The War was not a war to end slavery – as Abraham Lincoln made perfectly clear on several occasions.  This is most notable since the Emancipation Proclamation only ended slavery in the occupied territories of the Confederacy.  The Emancipation came 1862 and into effect in 1863.  Now, this did not include the Commonwealth of Kentucky, the newly-minted State of West Virginia, or the other border states, Missouri, Maryland, or Delaware – nor did it include any area of the unoccupied South or territories claimed by the Confederacy.  Slavery would end in these areas not with the cease-fires but in 1865 with the 13th Amendment to the Constitution.

So, two years passed with slavery in a government run completely by the North’s anti-slavery crusaders, right?  There’s not even any logic to the completely one-sided history that paints all of the South as villainous racists and the North as angels sent from God to free the slaves.  It also doesn’t take into account the incredible historical circumstances of Reconstruction.

As the South was being “dealt with” after the War, it was clear that steps that would bring social, economic, and cultural order were just not going to be undertaken effectively.  In 1877, when the compromise to put Hayes in office ended Reconstruction, it was nail in the coffin of social justice in the South for the next century and beyond.  While the KKK was already blooming and flourishing and threatening newly-elected and newly-emancipated, politically active Black Republicans, the reconquering North completely refused to take concrete steps to protect Black political participation, equality, or Southern social justice on any platform until far into the 20th Century.  What this led to was an increasingly racist political dialogue, managed by former slaveholders and imposed on war-ravaged population.

Then the North set back, and through its complacency supported, for nearly the next century public segregation, terrifying “judicial oversights” and lynchings, exclusion, and systematized rural poverty that fueled the resentment between the races.  Moreover, this kind of lack of actual attempts from the North to bring all Southerners up to a standard of living that they were enjoying, combined with the ways in which the laws of the time fostered the “pioneer spirit” delusions that allowed the archetypal secluded Appalachian/backwater shack with more shotguns than books to fester in abject poverty and to be poked fun of for backwardness.

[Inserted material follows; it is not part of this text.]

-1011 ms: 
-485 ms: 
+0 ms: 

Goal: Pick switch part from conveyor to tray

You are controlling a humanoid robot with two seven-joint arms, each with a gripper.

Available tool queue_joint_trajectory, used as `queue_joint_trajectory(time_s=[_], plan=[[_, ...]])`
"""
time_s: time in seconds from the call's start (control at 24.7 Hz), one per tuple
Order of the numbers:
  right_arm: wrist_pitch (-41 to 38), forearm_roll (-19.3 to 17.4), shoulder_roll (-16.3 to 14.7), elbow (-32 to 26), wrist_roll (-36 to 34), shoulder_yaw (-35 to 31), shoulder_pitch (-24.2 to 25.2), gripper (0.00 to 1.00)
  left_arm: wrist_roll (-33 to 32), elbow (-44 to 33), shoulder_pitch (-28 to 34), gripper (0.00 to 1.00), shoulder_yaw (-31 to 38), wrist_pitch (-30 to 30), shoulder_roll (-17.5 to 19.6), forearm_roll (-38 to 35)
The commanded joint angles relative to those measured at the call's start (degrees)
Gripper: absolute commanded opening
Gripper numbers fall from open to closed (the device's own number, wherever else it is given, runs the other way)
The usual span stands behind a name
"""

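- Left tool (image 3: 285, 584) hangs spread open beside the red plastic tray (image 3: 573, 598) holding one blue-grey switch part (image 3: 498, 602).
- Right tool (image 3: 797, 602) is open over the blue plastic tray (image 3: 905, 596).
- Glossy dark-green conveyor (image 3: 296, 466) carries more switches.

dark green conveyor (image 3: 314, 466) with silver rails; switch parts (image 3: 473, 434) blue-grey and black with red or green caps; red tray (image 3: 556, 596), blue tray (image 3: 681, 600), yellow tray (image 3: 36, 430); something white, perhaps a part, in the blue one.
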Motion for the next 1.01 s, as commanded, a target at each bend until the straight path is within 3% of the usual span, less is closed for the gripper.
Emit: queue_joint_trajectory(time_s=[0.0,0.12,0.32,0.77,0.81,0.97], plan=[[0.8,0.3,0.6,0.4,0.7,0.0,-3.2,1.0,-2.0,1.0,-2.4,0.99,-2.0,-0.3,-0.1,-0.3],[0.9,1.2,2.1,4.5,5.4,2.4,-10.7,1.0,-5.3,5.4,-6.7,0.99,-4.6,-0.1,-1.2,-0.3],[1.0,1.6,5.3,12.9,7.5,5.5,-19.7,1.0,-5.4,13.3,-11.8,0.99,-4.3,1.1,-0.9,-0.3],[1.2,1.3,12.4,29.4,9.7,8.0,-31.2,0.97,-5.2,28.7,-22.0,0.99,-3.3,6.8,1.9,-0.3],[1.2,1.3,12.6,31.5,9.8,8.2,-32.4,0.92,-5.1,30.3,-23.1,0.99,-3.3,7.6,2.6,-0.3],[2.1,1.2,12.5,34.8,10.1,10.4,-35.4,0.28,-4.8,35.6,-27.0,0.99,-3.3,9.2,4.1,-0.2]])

Even now, the attempts at leveling the playing field of made so unlevel by slavery are dotted with stereotyping and half-assed policies that allow the systematic problems that fuel the racism that lingers from Reconstruction to be a predominating cultural feature of even metropolises in the South (for example, New Orleans and Atlanta) and a terrifying fact of life in the rural South (Jena 6 ringing a bell?).

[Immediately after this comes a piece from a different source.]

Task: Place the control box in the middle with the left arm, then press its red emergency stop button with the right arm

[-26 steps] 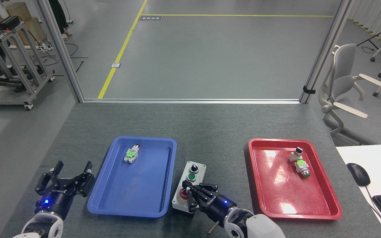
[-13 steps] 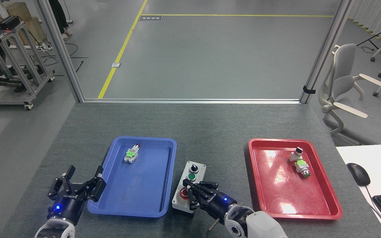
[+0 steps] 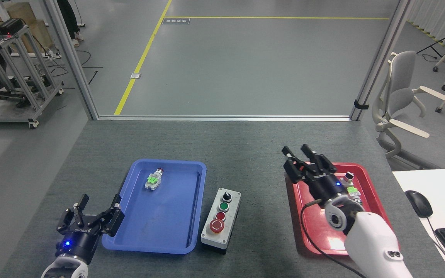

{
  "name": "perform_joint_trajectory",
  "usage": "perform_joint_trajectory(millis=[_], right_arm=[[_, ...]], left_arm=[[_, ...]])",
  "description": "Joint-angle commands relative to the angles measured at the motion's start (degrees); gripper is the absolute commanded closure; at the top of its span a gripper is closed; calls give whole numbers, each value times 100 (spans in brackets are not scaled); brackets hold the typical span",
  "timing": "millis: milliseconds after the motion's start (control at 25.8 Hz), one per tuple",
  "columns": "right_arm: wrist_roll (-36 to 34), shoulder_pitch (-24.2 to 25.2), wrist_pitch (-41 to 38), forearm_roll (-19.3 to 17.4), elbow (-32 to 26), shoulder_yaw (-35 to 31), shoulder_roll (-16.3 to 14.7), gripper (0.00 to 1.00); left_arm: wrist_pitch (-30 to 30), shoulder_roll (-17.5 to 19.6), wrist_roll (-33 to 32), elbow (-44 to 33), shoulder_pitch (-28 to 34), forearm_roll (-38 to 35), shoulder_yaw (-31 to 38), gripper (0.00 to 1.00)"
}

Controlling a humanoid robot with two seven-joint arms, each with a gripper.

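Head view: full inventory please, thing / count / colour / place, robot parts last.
control box: 1, light grey, on the table between the trays
red emergency stop button: 1, red, near end of the box
blue tray: 1, left of the box
red tray: 1, right of the box
switch parts: 1 in the blue tray, 2 in the red tray, white-green
mouse: 1, black, white desk
chair: 1, grey, right
left gripper: open, beside the blue tray
right gripper: over the red tray

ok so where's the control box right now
In the head view the control box sits on bare tabletop between the blue tray and red tray, nearer the blue one.
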Motion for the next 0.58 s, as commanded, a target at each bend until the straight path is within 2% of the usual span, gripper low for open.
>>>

If the North and its citizens (one of whom recently told me that South was “wrong,” the North was “right,” and that the South “deserved to be punished”) continue to be on the high horse, they at least need to change the systems that continue to this day to exploit the South and then blame it for the social problems that the exploitation causes.  I’m definitely not justifying the racism in the South, but the fact that people from the North see themselves as the enlightened freedom-bringers throwing their pearls before redneck swine is absolutely and atrociously untrue.  That level of self-agrandizing and complete refusal to see one’s own role in the problems of “those people” is one of the truest definitions of banania.